ライブドアとフジテレビのニッポン放送株買収合戦についての報道を見たり、読んだりすると、ニュースショーや新聞、男性週刊誌はホント、バトルが好きだな、と思う。
そして、おそらく、それは人々の心の反映なのだろう。
昨年のプロ野球再編騒動しかり、しばらく前の政界再編期しかり、野村沙知代騒動しかり(結局、あれは何についての騒動だったのだろう。未だによくわからない。解決したのだろうか?)。
私は、こういう騒ぎのとき、騒ぎそれ自体にはあまり関心が向かわず、それを報道する人々とか、論評する人々とか、取り上げられ方、市井の人々のご意見・ご感想のほうに興味が行く。観察していると、そっちのほうが面白いのだ。
今回の株買収合戦については、やはり、堀江社長のキャラクターが一番のポイントだろう。いかにも憎まれっ子世にはばかるという感じで、よい。あのアブラギッシュな顔も、野心やジョーショーシコーというものを感じさせる。
あれが、たとえば、Don Doko Donの山口智充の相方のような顔立ちでは、ここまで盛り上がらなかったんじゃないか。

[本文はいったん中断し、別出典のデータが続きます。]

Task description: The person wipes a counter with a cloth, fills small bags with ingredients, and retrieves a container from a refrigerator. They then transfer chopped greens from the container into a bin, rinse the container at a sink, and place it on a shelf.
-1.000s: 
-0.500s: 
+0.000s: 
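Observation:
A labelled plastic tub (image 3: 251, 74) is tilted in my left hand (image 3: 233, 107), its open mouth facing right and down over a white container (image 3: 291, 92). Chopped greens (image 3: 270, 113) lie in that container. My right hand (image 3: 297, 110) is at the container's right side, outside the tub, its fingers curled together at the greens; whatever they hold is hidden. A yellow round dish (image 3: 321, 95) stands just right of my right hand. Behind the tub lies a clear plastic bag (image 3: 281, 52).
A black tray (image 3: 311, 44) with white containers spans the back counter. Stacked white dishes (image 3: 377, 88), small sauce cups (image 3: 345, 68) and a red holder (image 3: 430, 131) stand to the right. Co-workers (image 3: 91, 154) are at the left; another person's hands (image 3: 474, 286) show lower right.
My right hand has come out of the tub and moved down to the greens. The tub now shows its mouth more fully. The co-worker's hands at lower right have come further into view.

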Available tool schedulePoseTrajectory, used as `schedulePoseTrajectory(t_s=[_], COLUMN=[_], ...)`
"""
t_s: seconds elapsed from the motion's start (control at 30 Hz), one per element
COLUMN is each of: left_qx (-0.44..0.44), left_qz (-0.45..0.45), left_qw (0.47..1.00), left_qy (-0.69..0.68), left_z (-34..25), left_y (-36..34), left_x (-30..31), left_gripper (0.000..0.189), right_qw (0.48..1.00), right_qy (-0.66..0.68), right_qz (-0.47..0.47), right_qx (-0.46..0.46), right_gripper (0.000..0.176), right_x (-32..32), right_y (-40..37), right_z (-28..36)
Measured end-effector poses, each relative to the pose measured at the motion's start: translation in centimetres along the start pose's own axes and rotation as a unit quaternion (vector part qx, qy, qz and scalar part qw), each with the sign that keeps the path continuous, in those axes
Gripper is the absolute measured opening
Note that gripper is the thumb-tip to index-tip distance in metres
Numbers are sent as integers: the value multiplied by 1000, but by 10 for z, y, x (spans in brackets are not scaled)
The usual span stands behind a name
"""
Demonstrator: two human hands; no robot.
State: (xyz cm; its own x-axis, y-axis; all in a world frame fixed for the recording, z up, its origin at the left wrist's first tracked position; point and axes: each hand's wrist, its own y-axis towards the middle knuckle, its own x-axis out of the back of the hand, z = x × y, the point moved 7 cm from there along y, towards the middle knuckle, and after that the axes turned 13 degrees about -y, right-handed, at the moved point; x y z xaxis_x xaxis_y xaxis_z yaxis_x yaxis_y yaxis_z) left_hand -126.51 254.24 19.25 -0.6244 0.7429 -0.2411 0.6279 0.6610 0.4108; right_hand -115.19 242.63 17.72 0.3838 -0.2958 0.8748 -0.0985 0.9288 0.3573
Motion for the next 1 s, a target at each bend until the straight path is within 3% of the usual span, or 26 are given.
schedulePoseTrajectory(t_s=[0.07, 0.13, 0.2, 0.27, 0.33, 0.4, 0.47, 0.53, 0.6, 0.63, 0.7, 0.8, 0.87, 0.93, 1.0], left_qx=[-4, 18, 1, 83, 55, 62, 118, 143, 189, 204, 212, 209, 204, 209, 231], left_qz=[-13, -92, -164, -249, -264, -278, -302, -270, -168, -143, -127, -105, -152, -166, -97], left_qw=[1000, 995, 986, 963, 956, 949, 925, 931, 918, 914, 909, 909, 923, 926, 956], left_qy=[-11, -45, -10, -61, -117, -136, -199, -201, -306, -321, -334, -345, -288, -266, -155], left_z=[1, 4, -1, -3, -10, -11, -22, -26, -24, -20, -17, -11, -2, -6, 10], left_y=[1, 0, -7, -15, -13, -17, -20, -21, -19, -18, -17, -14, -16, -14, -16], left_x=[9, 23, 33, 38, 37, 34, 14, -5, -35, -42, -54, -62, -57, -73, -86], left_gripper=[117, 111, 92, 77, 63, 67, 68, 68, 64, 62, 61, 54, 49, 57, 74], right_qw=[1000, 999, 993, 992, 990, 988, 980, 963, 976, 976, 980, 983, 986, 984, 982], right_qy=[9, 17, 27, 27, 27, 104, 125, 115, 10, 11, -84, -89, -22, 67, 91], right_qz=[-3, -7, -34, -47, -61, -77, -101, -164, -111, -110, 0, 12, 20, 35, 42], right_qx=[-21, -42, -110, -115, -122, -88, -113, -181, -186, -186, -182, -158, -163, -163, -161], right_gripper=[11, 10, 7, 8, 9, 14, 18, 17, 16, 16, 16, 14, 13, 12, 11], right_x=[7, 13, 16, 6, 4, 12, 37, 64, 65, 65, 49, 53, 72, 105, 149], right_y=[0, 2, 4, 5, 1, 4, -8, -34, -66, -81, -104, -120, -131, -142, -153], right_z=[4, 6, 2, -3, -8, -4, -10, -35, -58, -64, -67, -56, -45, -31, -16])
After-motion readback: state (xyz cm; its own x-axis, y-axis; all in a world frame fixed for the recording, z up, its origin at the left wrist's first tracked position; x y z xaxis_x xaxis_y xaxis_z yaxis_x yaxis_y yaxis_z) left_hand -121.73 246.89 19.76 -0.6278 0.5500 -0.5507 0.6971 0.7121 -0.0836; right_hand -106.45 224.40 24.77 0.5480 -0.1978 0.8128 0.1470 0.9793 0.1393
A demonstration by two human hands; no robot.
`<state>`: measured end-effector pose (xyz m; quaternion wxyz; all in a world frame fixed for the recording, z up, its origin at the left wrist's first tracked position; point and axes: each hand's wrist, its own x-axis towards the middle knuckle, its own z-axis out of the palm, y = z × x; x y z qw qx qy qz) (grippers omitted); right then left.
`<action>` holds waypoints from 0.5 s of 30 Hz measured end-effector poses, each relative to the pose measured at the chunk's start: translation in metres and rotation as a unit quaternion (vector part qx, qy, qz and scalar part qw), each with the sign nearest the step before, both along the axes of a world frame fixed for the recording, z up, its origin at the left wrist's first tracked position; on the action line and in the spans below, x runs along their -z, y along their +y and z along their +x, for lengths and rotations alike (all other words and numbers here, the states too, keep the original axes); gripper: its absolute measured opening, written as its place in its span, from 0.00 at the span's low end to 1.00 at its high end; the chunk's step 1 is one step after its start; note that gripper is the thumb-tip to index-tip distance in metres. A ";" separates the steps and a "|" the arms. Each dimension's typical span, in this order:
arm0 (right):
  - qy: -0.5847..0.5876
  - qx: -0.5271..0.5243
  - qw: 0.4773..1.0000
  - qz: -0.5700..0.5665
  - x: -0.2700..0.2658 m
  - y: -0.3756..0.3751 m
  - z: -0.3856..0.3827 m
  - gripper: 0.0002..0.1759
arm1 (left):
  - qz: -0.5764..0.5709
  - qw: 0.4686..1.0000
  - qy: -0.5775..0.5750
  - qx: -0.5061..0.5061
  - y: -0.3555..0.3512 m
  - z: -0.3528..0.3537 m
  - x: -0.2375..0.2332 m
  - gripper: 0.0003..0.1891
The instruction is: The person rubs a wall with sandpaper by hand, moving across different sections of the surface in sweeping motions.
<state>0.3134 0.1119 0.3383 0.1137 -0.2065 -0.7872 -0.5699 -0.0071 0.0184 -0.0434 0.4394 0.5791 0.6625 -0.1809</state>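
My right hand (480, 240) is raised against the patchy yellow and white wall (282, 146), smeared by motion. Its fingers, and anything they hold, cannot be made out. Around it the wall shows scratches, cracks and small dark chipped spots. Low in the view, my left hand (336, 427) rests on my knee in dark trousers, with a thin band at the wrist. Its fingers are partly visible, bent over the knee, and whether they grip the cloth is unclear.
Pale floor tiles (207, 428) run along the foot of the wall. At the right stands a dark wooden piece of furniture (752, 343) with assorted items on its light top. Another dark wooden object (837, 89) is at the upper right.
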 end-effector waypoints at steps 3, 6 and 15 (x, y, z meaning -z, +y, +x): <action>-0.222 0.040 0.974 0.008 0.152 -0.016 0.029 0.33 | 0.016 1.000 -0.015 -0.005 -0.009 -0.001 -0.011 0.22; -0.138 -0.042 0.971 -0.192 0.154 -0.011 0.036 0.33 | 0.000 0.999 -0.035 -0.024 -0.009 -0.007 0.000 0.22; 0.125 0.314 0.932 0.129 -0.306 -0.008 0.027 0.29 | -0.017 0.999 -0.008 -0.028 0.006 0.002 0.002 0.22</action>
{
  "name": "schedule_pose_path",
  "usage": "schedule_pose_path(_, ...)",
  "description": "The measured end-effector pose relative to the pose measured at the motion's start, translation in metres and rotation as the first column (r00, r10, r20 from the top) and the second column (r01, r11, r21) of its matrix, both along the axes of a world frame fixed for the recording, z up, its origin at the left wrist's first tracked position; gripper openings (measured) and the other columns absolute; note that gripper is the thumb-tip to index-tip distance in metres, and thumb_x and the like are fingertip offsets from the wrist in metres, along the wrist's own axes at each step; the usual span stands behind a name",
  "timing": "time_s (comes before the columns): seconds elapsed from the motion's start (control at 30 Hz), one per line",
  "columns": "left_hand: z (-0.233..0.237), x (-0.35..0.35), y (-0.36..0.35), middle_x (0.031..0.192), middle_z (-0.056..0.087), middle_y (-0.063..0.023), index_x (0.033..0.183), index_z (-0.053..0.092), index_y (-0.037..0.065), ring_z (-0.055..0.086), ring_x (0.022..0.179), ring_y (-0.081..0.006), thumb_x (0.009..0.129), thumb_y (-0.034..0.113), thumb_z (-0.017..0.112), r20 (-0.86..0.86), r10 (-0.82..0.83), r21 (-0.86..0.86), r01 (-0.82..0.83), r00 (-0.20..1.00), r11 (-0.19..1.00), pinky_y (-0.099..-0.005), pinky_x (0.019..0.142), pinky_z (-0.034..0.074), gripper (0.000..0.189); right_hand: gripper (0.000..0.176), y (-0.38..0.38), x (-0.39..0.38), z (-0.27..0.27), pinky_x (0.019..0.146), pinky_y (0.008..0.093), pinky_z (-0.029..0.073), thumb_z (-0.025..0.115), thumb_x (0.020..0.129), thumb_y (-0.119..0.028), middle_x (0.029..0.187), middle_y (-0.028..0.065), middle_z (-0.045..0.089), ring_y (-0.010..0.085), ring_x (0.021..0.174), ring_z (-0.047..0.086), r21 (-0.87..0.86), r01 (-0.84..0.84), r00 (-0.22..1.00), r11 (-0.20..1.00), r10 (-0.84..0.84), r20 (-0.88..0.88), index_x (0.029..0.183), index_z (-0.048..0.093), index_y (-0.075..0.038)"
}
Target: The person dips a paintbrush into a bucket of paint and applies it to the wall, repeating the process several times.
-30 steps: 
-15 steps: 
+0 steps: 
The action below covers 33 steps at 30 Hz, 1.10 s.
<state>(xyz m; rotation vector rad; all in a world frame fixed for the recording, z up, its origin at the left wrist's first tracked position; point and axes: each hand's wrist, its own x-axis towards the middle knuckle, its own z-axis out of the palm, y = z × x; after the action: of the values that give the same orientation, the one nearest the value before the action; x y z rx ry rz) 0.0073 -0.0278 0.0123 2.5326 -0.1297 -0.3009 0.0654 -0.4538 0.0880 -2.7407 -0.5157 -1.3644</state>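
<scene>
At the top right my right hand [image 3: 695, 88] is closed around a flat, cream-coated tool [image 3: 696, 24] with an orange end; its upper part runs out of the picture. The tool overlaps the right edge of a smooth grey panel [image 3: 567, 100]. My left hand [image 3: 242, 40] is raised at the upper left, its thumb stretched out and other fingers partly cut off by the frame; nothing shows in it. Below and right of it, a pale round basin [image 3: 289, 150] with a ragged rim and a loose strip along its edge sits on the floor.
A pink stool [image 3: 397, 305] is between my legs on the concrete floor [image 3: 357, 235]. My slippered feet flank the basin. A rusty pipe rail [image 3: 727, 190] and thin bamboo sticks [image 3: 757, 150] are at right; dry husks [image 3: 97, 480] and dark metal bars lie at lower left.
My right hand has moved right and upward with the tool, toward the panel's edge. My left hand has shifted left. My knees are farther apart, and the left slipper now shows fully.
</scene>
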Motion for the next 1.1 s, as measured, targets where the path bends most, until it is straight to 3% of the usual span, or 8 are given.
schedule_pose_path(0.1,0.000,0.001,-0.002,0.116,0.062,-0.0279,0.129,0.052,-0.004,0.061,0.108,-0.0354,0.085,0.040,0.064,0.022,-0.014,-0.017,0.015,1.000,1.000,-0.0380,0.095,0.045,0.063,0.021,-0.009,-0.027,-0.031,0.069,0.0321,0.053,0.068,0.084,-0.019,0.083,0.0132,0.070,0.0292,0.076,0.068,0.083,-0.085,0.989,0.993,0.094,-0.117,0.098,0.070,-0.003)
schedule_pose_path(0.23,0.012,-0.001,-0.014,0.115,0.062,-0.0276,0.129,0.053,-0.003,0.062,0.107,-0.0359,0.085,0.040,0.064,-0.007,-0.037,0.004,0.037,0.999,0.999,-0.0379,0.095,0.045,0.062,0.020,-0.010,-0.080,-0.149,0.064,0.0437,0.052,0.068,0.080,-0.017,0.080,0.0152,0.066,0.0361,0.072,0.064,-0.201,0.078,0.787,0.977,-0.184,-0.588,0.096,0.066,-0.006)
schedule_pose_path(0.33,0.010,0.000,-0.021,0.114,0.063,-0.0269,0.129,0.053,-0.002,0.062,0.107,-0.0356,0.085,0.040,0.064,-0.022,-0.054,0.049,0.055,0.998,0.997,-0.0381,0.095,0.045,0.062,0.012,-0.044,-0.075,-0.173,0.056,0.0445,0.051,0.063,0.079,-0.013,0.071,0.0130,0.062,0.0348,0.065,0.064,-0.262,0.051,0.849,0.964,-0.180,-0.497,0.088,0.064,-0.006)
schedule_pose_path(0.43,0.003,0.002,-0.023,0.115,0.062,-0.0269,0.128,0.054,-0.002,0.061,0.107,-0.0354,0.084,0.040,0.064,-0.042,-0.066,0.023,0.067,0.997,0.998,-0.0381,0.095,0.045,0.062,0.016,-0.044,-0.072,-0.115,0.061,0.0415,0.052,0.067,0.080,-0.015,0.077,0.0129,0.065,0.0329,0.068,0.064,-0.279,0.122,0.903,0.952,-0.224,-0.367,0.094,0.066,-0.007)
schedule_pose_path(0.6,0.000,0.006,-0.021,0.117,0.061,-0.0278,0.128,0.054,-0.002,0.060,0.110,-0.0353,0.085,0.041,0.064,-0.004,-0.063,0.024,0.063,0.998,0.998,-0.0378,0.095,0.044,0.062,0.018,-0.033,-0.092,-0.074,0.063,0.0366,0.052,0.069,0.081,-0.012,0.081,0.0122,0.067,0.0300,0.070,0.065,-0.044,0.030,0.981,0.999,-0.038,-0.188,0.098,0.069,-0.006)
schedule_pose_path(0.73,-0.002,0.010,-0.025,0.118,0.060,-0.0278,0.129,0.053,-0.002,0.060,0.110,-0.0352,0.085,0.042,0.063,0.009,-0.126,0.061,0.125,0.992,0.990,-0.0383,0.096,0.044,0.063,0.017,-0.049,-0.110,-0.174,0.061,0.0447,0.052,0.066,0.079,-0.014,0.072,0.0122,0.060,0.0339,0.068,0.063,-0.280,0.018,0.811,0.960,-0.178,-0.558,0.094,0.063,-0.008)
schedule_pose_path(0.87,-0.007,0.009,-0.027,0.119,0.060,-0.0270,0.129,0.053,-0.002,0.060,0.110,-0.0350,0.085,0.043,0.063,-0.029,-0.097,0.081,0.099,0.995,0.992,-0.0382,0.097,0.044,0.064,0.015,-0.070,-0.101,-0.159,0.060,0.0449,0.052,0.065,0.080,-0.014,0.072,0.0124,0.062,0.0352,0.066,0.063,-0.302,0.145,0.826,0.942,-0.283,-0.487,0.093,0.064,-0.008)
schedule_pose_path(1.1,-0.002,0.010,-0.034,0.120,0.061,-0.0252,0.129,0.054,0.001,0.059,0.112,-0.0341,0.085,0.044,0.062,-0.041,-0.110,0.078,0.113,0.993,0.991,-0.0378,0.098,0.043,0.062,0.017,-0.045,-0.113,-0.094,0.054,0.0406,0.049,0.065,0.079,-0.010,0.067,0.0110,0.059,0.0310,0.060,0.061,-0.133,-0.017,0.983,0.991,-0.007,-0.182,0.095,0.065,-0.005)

対決する側のフジテレビの顔、日枝会長のキャラクターが今ひとつ中途半端なのが、残念ではある。
まあ、いかにも既得権益的、企業官僚的な感じで、これはこれでいいのかもしれない。
アメリカの投資会社が絡むのも、何かこう、クロフネ的心理をくすぐるし、村上ファンドというものの行動が謎めいていて、またよい。受ける要素が揃っている。
ストーリーとしては山崎豊子チックなところもあるけれど、ちょっと堀江社長のキャラクターが氏の作品にしてはラフすぎるかな(別に氏の作品じゃないけれど)。
堀江社長のあだ名、ホリエモンも、エビジョンイル、エビ様に続く、居酒屋的オヤジ・センスに溢れていて、実にまあ、トホホ的である。安いおでんに入っているチクワのような、ぬるいユーモア。
しかし、だ。私が今回の騒動で一番感心したのは、女性週刊誌「女性自身」の見出しである。
ホリエモン(32)離婚妻(29歳)は雪国でパート 「時給620円」のシングルマザー
さすが、女性自身。そう来たか。メディアとしての態度の一貫性というものが感じられる。パチパチ。
「雪国でパート」ってところがいいね。これが「南国でバイト」じゃあ、のんきそうで、何だかうまくない。